The syntax for using Newton's method in MATLAB is: [x, fx, ea, iter] = newton(f, df, x0, es, maxit), where f is the function, df is the derivative of the function, x0 is the initial guess, es is the desired relative error (optional), and maxit is the maximum number of iterations (optional).

## 3. What are the advantages of using Newton's method in MATLAB?

One advantage of using Newton's method in MATLAB is its efficiency in finding the roots of a function. It typically converges faster than other root-finding methods, such as the bisection method. Additionally, it can handle functions with multiple roots and can be easily implemented in MATLAB.

## 4. What are the limitations of Newton's method in MATLAB?

Newton's method may fail to converge or may converge to the wrong root if the initial guess is not close enough to the actual root. It also requires the function to be differentiable, which may not always be the case. Additionally, it may be computationally expensive for complex functions or if a high level of accuracy is desired.
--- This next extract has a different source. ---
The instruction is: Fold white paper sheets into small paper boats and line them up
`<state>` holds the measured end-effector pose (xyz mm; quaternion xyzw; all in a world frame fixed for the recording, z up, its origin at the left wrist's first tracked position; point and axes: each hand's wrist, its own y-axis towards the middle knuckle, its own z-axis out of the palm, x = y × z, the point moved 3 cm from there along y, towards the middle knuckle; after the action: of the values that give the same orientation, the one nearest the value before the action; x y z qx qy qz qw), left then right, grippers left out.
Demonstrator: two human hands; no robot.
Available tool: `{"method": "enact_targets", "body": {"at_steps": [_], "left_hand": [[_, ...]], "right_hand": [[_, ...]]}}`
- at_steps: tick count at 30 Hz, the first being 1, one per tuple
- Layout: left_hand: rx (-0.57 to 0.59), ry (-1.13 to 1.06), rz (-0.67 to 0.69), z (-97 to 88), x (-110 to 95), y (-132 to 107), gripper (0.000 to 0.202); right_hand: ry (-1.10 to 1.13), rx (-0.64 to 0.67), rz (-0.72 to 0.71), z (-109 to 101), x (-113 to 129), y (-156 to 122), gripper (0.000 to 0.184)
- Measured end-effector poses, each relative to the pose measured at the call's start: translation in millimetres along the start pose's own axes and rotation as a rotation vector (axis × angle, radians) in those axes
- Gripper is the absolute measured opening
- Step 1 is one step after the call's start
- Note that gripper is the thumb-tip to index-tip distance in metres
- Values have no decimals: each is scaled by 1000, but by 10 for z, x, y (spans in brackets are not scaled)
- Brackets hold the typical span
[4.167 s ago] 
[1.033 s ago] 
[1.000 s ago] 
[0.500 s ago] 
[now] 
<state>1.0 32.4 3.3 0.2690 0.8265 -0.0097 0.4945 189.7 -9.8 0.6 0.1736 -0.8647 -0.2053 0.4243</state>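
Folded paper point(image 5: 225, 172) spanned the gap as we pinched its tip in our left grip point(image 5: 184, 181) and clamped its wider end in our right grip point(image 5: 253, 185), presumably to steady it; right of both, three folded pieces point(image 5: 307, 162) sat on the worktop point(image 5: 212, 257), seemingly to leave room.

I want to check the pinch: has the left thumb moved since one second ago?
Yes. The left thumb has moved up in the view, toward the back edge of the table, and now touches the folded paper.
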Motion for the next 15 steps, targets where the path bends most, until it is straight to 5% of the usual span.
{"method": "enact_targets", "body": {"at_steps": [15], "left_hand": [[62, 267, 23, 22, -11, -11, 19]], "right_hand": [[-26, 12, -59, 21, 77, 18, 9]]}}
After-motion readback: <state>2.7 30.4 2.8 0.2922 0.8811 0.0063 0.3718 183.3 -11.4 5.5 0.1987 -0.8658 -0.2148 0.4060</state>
## 5. How can I improve the accuracy of Newton's method in MATLAB?

To improve the accuracy of Newton's method, you can decrease the desired relative error (es) or increase the maximum number of iterations (maxit). You can also try using a different initial guess or using a hybrid method that combines Newton's method with another root-finding method.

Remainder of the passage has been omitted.